--- RECORDS TO PROCESS ---

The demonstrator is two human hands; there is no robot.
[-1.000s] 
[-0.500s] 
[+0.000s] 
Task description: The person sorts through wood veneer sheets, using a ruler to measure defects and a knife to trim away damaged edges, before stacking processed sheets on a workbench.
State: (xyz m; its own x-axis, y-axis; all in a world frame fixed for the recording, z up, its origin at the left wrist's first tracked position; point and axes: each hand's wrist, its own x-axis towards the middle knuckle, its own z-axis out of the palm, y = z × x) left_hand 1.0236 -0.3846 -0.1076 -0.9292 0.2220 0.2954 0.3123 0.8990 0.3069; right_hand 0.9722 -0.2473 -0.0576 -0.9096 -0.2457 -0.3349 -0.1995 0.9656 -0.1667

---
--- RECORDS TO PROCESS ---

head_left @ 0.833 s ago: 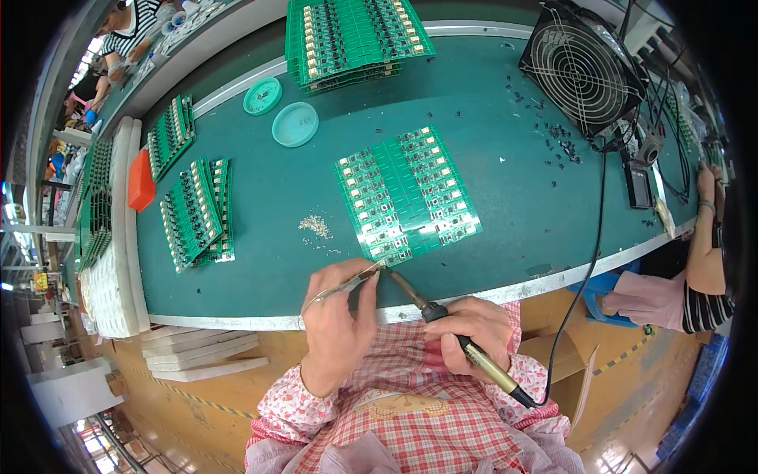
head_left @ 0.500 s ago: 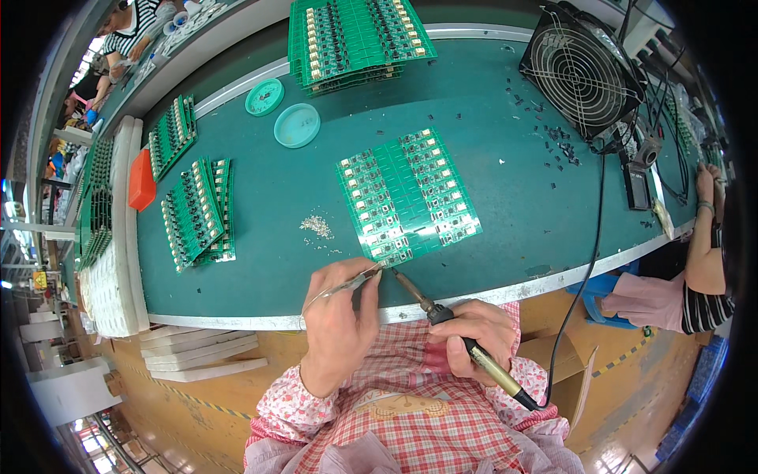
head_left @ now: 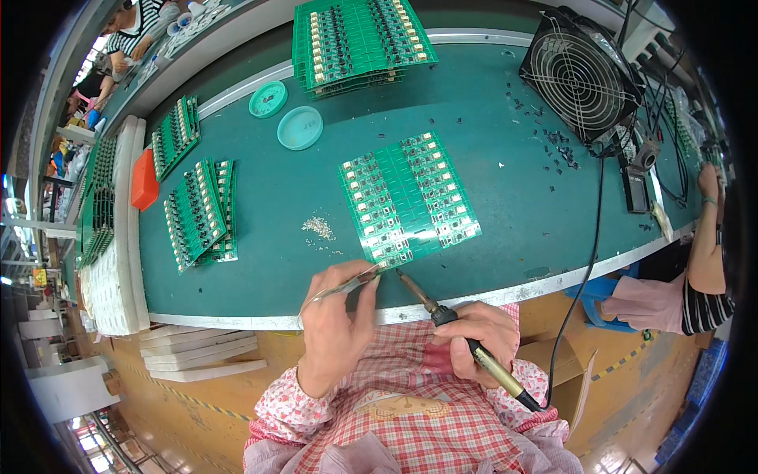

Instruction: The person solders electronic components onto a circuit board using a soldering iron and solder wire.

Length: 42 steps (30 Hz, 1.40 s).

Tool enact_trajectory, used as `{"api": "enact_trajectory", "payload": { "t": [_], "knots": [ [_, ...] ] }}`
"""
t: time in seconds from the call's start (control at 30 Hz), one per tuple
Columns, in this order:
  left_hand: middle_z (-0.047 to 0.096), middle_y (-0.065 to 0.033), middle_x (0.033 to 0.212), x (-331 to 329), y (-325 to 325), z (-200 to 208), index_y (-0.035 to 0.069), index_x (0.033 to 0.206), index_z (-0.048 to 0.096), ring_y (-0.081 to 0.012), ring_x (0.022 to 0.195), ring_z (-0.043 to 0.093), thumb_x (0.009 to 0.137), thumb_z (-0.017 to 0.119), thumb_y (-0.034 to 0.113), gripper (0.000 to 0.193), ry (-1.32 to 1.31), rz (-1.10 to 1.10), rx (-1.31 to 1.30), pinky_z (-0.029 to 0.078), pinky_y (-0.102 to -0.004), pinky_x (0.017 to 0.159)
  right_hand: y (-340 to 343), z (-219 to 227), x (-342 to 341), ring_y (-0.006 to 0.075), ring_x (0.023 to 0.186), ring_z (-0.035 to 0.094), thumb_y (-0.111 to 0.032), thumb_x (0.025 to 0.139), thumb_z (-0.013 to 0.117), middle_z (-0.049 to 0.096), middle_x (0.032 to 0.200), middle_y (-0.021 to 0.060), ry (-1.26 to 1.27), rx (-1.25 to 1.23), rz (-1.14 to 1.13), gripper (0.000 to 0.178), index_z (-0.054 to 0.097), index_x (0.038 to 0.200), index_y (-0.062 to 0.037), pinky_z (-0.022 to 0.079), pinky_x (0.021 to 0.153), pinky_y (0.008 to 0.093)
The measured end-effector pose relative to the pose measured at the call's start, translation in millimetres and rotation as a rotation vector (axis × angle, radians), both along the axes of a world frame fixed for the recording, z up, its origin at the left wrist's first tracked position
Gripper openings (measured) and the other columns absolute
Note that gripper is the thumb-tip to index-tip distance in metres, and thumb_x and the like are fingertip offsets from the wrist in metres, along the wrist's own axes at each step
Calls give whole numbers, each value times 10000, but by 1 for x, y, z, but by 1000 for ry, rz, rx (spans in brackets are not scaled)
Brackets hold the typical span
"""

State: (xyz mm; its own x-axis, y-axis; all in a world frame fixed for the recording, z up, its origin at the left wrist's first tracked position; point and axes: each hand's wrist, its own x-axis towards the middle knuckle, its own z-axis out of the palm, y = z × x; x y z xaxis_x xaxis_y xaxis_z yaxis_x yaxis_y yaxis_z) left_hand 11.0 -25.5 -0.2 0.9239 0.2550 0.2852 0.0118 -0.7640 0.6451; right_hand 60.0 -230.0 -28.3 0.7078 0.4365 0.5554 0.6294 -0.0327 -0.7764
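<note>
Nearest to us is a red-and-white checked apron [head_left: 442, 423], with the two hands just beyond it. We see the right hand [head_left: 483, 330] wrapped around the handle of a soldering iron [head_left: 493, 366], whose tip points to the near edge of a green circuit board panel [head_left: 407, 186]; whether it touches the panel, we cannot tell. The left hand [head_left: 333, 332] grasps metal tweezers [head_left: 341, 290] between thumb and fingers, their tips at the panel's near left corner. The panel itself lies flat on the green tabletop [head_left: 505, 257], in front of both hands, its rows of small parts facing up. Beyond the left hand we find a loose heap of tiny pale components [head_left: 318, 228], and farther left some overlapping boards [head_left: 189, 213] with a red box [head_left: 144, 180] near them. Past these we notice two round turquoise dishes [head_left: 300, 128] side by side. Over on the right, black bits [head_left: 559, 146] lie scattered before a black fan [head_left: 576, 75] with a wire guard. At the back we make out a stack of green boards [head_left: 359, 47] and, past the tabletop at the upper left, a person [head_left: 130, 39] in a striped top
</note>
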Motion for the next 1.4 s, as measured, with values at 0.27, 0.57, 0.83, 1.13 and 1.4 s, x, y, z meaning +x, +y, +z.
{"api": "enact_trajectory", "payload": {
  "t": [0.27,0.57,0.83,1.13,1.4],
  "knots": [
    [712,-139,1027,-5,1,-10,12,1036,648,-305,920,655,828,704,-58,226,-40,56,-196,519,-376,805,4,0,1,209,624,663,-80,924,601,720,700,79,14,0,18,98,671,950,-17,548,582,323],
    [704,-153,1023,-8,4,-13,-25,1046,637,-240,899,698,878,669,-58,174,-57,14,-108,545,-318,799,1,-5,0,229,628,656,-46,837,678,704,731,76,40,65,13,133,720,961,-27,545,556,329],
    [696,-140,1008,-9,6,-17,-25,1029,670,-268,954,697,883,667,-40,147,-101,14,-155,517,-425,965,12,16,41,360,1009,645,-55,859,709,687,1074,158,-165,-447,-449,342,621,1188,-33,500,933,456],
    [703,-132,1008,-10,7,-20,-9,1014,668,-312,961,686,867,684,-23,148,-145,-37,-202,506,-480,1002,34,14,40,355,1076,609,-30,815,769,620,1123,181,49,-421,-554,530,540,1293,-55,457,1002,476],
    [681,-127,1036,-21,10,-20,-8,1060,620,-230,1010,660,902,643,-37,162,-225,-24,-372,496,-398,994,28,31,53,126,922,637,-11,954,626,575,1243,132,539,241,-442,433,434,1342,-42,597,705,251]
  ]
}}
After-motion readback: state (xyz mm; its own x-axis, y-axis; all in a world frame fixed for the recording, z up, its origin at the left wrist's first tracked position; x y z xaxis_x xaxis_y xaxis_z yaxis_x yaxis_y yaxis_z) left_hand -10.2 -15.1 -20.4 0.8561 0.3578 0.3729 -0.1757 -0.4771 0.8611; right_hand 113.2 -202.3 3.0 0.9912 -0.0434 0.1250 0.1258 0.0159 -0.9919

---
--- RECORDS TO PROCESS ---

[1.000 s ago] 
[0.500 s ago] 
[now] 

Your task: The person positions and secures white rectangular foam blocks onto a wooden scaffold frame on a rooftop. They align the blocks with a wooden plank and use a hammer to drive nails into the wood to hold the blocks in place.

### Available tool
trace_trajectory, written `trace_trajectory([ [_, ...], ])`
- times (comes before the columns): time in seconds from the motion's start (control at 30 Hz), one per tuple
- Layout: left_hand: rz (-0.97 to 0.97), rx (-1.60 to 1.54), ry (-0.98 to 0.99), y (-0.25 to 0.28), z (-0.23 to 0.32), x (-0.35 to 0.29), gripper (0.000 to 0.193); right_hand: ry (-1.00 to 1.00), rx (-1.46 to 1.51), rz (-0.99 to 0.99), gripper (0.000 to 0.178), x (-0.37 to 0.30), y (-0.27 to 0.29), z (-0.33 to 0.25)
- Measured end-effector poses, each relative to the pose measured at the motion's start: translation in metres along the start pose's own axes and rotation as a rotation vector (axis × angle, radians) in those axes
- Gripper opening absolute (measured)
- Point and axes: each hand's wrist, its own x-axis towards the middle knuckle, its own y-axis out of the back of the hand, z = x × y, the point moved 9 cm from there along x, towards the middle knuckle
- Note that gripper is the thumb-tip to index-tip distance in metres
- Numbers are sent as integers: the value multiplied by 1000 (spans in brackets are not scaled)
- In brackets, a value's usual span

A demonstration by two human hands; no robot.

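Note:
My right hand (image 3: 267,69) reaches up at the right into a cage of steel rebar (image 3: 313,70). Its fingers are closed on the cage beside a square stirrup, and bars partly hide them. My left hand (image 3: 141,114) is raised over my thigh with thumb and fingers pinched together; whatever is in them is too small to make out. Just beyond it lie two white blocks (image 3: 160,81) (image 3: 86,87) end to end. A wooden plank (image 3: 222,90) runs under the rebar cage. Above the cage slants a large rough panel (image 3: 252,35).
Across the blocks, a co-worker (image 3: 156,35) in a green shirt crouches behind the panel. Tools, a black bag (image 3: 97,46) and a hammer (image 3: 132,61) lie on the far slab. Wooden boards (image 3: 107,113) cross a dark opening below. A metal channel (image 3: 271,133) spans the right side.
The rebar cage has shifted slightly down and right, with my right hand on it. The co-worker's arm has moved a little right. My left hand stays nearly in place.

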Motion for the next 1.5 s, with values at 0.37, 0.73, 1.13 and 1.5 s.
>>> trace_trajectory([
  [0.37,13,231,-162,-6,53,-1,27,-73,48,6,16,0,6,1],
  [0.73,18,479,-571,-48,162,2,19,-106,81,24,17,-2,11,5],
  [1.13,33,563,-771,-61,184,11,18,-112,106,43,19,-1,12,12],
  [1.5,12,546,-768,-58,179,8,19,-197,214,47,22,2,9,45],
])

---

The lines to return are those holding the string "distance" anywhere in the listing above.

▸ **TASK RESULT**:
Note that gripper is the thumb-tip to index-tip distance in metres, and thumb_x and the like are fingertip offsets from the wrist in metres, along the wrist's own axes at each step
- Note that gripper is the thumb-tip to index-tip distance in metres

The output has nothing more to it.